Comme la philosophie, l’économie politique se divise en trois écoles : l’école catholique, l’école utilitaire administrative, l’école révolutionnaire. L’école catholique, qui a pour chefs MM. de Coux et de Villeneuve-Bargemont, donne le dévouement pour base aux rapports sociaux. Elle veut conduire l’homme au bien-être par l’accomplissement du devoir, lui imposer le travail comme une épreuve qui, dignement supportée, trouve sa récompense dès cette vie, et, en s’appuyant sur la charité, elle emprunte à son principe même une incontestable élévation. L’école utilitaire administrative, représentée par des industriels, des professeurs du haut enseignement, des membres des deux chambres et du conseil d’état, remonte, d’une part aux économistes du XVIIIe siècle, de l’autre aux écrivains de l’école anglaise. L’école révolutionnaire, qui se rattache directement aux millénaires, aux illuminés, à ces utopistes du moyen-âge dont Campanella était l’un des messies, s’est partagée depuis quinze ans en une infinité de branches, et elle a parlé tour à tour au nom de Saint-Simon, de Fourier, au nom des humanitaires et des communistes. L’école catholique et l’école utilitaire administrative, tout en cherchant le progrès, acceptent l’ordre établi dans la société, et donnent pour point de départ à leurs théories les instincts, les passions, les vices même de l’homme. L’école révolutionnaire, au contraire, fait table rase de tout ce qui est ; elle ne cherche point à amoindrir le mal, mais à le supprimer, et elle crée, pour ainsi dire, un monde nouveau.

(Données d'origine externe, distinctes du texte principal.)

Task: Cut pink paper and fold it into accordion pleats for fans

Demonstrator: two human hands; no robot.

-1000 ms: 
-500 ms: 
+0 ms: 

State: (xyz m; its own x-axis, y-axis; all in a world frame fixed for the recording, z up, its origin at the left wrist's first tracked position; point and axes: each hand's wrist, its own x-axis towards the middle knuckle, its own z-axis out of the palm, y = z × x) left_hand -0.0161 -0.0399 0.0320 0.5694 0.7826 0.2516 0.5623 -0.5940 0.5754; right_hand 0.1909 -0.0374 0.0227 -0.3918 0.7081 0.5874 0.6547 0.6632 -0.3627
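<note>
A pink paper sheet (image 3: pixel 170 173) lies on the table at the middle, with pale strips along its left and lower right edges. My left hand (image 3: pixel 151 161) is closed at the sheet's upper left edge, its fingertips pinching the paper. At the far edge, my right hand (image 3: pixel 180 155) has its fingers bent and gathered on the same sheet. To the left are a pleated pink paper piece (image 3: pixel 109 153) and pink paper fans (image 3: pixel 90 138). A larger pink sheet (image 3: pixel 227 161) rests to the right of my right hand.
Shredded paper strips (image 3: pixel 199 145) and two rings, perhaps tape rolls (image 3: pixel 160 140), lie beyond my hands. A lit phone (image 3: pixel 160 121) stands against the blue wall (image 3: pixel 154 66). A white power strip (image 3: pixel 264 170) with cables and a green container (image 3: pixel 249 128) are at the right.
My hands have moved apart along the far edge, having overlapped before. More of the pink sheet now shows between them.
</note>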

Quel que soit le système auquel ils appartiennent, les économistes ont été depuis quinze ans d’une fécondité inépuisable. Chaque question nouvelle qui s’est présentée a été l’objet de nombreuses brochures qui se sont produites comme par explosion. Les prisons, l’esclavage, le paupérisme et l’éducation publique ont surtout appelé l’attention.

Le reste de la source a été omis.